__About this exercise__:
Once the pictures are set aside, transcribe the remaining data exactly.

__Information supplied__:
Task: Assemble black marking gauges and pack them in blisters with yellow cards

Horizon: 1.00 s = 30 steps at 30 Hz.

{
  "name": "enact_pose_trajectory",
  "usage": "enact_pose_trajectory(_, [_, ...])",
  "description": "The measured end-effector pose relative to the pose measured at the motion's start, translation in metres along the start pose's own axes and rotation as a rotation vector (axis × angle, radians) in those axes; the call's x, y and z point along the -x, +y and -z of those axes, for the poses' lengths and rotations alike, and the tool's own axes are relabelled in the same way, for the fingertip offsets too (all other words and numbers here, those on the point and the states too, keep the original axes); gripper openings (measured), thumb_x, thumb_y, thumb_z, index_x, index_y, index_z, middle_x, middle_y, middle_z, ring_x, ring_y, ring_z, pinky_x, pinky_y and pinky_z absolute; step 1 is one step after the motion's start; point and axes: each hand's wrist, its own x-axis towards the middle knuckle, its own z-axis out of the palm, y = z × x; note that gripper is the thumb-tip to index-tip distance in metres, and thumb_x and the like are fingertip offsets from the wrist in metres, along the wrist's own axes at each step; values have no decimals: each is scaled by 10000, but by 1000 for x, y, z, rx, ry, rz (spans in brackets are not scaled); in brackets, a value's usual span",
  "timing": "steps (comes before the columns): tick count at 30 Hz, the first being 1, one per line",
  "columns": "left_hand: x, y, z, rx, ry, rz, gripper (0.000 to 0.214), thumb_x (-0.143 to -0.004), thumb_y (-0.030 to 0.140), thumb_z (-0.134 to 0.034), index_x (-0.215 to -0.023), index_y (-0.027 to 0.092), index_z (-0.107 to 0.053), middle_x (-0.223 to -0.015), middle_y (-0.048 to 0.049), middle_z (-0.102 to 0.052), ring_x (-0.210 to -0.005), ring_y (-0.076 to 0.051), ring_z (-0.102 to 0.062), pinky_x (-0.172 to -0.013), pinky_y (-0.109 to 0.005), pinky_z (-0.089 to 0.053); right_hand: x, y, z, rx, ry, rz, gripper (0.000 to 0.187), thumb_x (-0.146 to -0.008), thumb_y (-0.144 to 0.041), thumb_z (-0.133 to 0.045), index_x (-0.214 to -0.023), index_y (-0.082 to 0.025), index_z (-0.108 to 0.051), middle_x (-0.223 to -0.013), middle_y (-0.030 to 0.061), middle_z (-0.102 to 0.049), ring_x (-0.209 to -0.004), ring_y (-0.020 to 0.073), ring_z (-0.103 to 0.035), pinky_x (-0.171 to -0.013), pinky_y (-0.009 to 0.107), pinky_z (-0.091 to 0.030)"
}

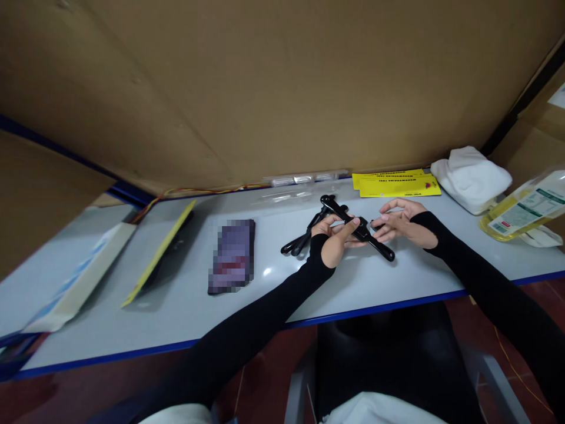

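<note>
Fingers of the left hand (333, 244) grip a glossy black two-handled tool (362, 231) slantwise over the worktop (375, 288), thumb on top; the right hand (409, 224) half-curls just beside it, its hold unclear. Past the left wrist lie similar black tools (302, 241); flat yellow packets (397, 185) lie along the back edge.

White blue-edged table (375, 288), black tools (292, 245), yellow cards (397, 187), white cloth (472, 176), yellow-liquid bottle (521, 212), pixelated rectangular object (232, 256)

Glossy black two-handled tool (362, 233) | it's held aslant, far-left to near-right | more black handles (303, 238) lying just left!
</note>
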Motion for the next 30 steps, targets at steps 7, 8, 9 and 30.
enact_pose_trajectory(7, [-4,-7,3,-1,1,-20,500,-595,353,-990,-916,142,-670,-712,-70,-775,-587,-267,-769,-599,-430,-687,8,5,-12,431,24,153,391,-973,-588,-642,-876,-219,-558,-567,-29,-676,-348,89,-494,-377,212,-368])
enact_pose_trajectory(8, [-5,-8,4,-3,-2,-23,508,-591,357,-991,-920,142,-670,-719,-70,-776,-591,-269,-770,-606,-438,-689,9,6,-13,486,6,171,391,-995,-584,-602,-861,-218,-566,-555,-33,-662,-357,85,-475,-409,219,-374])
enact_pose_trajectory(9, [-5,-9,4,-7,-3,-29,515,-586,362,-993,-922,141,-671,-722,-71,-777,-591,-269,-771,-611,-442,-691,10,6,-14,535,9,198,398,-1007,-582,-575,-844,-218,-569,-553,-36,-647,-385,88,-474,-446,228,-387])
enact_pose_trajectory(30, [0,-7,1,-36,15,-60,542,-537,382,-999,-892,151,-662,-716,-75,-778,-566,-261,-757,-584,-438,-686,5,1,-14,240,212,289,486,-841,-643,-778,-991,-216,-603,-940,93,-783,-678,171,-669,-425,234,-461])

__Output of the task__:
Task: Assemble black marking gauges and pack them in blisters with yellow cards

Horizon: 1.00 s = 30 steps at 30 Hz.

{
  "name": "enact_pose_trajectory",
  "usage": "enact_pose_trajectory(_, [_, ...])",
  "description": "The measured end-effector pose relative to the pose measured at the motion's start, translation in metres along the start pose's own axes and rotation as a rotation vector (axis × angle, radians) in those axes; the call's x, y and z point along the -x, +y and -z of those axes, for the poses' lengths and rotations alike, and the tool's own axes are relabelled in the same way, for the fingertip offsets too (all other words and numbers here, those on the point and the states too, keep the original axes); gripper openings (measured), thumb_x, thumb_y, thumb_z, index_x, index_y, index_z, middle_x, middle_y, middle_z, ring_x, ring_y, ring_z, pinky_x, pinky_y and pinky_z absolute; step 1 is one step after the motion's start; point and axes: each hand's wrist, its own x-axis towards the middle knuckle, its own z-axis out of the palm, y = z × x; note that gripper is the thumb-tip to index-tip distance in metres, and thumb_x and the like are fingertip offsets from the wrist in metres, along the wrist's own axes at each step; values have no decimals: each is scaled by 10000, but by 1000 for x, y, z, rx, ry, rz (spans in brackets are not scaled); in brackets, a value's usual span",
  "timing": "steps (comes before the columns): tick count at 30 Hz, the first being 1, one per line",
  "columns": "left_hand: x, y, z, rx, ry, rz, gripper (0.000 to 0.214), thumb_x (-0.143 to -0.004), thumb_y (-0.030 to 0.140), thumb_z (-0.134 to 0.034), index_x (-0.215 to -0.023), index_y (-0.027 to 0.092), index_z (-0.107 to 0.053), middle_x (-0.223 to -0.015), middle_y (-0.048 to 0.049), middle_z (-0.102 to 0.052), ring_x (-0.210 to -0.005), ring_y (-0.076 to 0.051), ring_z (-0.102 to 0.062), pinky_x (-0.172 to -0.013), pinky_y (-0.109 to 0.005), pinky_z (-0.089 to 0.053); right_hand: x, y, z, rx, ry, rz, gripper (0.000 to 0.187), thumb_x (-0.146 to -0.008), thumb_y (-0.144 to 0.041), thumb_z (-0.133 to 0.045), index_x (-0.214 to -0.023), index_y (-0.082 to 0.025), index_z (-0.108 to 0.051), middle_x (-0.223 to -0.013), middle_y (-0.030 to 0.061), middle_z (-0.102 to 0.049), ring_x (-0.209 to -0.004), ring_y (-0.020 to 0.073), ring_z (-0.103 to 0.035), pinky_x (-0.171 to -0.013), pinky_y (-0.009 to 0.107), pinky_z (-0.091 to 0.030)"
}


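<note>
Fingers of the left hand (333, 244) grip a glossy black two-handled tool (362, 231) slantwise over the worktop (375, 288), thumb on top; the right hand (409, 224) half-curls just beside it, its hold unclear. Past the left wrist lie similar black tools (302, 241); flat yellow packets (397, 185) lie along the back edge.

White blue-edged table (375, 288), black tools (292, 245), yellow cards (397, 187), white cloth (472, 176), yellow-liquid bottle (521, 212), pixelated rectangular object (232, 256)

Glossy black two-handled tool (362, 233) | it's held aslant, far-left to near-right | more black handles (303, 238) lying just left!
</note>
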Motion for the next 30 steps, targets at steps 7, 8, 9 and 30.
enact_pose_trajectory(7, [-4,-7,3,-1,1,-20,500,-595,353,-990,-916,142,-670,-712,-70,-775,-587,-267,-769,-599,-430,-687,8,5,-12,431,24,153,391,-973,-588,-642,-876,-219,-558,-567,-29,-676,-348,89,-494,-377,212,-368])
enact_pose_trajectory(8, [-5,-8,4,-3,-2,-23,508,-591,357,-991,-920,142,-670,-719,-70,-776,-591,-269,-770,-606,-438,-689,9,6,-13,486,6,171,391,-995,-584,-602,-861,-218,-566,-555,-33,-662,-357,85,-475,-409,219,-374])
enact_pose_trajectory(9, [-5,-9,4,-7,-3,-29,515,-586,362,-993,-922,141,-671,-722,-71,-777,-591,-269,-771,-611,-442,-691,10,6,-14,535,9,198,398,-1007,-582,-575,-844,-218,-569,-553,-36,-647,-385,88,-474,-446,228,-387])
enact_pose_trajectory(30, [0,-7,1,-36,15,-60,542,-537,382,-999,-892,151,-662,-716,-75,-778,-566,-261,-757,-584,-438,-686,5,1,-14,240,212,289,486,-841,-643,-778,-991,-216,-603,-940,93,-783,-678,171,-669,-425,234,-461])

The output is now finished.